Copy every line from the records below that carries the word "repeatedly".

BEGIN Data for this exercise

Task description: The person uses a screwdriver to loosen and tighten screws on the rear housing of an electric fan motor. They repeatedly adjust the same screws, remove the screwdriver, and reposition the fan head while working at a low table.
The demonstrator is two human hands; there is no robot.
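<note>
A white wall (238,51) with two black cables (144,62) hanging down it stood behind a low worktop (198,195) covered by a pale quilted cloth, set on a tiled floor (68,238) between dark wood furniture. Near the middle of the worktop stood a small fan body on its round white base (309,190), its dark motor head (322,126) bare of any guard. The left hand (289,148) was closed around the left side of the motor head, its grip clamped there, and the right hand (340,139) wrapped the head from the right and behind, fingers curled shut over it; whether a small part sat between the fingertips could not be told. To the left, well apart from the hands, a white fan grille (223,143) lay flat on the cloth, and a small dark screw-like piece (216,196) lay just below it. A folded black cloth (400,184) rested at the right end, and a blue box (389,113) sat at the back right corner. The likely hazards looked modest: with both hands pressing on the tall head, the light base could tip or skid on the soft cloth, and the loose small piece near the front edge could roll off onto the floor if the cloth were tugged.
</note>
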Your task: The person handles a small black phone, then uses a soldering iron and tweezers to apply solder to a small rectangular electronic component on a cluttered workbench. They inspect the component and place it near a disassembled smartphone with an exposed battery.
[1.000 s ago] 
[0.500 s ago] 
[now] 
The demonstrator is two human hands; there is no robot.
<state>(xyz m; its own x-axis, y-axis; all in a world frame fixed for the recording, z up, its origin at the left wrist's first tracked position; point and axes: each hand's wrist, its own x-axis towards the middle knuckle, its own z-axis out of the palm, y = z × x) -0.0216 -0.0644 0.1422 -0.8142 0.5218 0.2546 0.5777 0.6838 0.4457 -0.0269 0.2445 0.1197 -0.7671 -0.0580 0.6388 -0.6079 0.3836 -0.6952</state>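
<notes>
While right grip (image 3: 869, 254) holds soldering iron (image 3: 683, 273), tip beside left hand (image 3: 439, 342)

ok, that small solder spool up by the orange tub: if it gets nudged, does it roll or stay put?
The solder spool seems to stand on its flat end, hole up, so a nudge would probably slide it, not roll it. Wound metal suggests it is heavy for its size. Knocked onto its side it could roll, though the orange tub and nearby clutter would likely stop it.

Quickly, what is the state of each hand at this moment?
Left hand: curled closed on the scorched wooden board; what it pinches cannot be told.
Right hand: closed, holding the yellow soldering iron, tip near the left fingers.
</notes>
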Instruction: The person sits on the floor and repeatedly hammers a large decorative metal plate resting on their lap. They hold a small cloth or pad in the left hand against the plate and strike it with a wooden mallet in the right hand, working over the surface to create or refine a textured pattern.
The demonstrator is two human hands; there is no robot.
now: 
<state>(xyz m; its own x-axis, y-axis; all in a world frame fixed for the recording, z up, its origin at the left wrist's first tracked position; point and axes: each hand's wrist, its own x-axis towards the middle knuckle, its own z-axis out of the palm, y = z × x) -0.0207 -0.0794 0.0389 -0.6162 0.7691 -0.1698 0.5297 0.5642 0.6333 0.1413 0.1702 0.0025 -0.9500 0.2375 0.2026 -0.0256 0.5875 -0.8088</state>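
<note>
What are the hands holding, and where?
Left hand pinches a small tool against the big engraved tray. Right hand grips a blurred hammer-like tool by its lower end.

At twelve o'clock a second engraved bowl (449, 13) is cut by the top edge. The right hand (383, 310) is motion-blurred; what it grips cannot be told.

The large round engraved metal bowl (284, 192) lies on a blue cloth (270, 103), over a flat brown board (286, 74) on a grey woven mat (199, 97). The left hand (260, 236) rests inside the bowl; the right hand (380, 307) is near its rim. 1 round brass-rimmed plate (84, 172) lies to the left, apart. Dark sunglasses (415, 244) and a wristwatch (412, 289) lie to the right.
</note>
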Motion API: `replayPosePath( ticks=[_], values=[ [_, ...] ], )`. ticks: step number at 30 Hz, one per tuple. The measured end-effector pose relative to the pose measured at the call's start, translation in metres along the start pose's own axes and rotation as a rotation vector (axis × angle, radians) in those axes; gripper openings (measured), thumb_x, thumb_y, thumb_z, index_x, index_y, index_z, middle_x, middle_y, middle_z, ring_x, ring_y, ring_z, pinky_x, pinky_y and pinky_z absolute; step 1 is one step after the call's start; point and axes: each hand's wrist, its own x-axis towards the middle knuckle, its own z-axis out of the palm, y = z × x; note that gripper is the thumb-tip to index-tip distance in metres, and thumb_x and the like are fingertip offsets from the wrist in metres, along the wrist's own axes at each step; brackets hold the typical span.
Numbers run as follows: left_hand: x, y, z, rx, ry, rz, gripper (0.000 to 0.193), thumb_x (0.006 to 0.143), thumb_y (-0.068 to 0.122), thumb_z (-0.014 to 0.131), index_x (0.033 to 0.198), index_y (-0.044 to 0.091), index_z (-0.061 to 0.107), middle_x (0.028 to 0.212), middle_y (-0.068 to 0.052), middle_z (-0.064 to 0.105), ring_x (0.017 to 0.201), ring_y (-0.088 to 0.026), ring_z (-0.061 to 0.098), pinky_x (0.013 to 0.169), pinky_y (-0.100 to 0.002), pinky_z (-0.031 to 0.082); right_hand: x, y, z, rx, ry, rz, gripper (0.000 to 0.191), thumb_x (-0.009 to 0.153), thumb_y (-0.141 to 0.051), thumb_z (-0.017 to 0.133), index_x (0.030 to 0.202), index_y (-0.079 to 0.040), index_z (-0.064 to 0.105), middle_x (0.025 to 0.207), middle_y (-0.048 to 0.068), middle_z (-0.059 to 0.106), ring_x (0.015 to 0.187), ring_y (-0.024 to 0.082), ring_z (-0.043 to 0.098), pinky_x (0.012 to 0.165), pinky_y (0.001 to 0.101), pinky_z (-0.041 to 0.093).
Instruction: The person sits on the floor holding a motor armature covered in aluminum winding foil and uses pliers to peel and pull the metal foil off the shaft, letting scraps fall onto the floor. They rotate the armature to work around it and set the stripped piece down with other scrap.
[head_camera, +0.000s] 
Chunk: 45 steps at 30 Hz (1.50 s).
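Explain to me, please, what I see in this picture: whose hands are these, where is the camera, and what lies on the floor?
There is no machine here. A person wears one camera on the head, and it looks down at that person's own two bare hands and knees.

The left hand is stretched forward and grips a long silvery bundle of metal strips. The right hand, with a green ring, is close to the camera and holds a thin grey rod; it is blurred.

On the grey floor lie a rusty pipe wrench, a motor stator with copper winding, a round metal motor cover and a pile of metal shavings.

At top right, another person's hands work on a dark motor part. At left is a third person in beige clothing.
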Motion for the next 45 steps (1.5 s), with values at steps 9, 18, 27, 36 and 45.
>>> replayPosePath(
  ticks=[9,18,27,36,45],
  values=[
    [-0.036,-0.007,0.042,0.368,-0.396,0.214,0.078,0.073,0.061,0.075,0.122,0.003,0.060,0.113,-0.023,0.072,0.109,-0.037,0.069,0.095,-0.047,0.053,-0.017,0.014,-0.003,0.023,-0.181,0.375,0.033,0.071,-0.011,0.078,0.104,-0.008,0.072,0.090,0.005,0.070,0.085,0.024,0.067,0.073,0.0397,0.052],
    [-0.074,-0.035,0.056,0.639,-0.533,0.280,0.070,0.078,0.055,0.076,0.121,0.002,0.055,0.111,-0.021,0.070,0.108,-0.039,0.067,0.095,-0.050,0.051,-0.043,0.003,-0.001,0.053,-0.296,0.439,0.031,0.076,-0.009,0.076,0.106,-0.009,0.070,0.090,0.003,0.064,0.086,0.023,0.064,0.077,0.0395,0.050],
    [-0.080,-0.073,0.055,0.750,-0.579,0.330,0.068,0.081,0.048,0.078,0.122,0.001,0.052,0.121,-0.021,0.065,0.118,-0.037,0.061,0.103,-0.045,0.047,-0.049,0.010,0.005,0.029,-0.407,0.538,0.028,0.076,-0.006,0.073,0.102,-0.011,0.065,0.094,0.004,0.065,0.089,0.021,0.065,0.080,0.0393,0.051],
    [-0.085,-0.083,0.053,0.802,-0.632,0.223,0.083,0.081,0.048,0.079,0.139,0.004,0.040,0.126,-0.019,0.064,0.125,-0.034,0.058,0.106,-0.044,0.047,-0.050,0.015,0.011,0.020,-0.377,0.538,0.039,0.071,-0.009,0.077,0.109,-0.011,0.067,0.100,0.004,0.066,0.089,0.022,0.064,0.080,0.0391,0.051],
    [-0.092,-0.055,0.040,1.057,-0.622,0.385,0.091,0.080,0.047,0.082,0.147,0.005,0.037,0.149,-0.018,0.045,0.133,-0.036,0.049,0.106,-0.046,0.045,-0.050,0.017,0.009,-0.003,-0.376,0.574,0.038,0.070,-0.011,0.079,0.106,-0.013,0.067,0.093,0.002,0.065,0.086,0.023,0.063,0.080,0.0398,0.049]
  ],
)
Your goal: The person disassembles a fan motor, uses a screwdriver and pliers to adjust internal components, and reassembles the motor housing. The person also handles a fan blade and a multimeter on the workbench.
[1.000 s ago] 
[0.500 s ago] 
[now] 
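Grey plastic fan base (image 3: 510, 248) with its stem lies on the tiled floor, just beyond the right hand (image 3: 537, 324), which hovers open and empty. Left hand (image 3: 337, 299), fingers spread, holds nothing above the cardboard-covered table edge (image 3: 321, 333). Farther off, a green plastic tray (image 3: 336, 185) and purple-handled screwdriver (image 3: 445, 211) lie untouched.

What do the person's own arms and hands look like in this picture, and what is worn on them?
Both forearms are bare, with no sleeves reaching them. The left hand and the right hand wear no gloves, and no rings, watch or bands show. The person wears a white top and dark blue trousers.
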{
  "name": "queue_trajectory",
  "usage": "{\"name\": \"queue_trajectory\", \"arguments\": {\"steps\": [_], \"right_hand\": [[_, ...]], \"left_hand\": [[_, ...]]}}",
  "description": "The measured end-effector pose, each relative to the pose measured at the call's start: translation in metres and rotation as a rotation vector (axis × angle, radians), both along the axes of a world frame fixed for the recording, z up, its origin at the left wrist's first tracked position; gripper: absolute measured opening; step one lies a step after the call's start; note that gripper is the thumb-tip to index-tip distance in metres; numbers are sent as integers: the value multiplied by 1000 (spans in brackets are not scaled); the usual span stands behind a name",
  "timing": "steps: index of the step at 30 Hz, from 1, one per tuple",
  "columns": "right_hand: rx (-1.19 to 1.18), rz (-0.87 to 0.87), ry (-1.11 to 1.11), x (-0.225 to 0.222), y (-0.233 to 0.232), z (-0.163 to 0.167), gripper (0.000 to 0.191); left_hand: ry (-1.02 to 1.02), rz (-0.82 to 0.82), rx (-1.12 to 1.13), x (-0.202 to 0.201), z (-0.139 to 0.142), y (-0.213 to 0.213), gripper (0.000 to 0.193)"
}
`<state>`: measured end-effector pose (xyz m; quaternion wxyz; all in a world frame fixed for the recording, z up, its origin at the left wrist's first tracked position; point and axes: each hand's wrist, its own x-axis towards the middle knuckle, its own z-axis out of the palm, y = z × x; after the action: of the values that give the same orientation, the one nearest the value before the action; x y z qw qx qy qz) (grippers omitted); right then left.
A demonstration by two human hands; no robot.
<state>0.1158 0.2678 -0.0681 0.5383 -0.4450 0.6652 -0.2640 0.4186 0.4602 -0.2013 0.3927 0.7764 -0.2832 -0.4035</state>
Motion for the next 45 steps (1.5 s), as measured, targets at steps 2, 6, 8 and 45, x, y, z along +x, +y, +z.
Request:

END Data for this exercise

■ Solved problem ■
Task description: The person uses a screwdriver to loosen and tighten screws on the rear housing of an electric fan motor. They repeatedly adjust the same screws, remove the screwdriver, and reposition the fan head while working at a low table.
Instruction: The person sits on the floor and repeatedly hammers a large decorative metal plate resting on their lap. They hold a small cloth or pad in the left hand against the plate and strike it with a wooden mallet in the right hand, working over the surface to create or refine a textured pattern.

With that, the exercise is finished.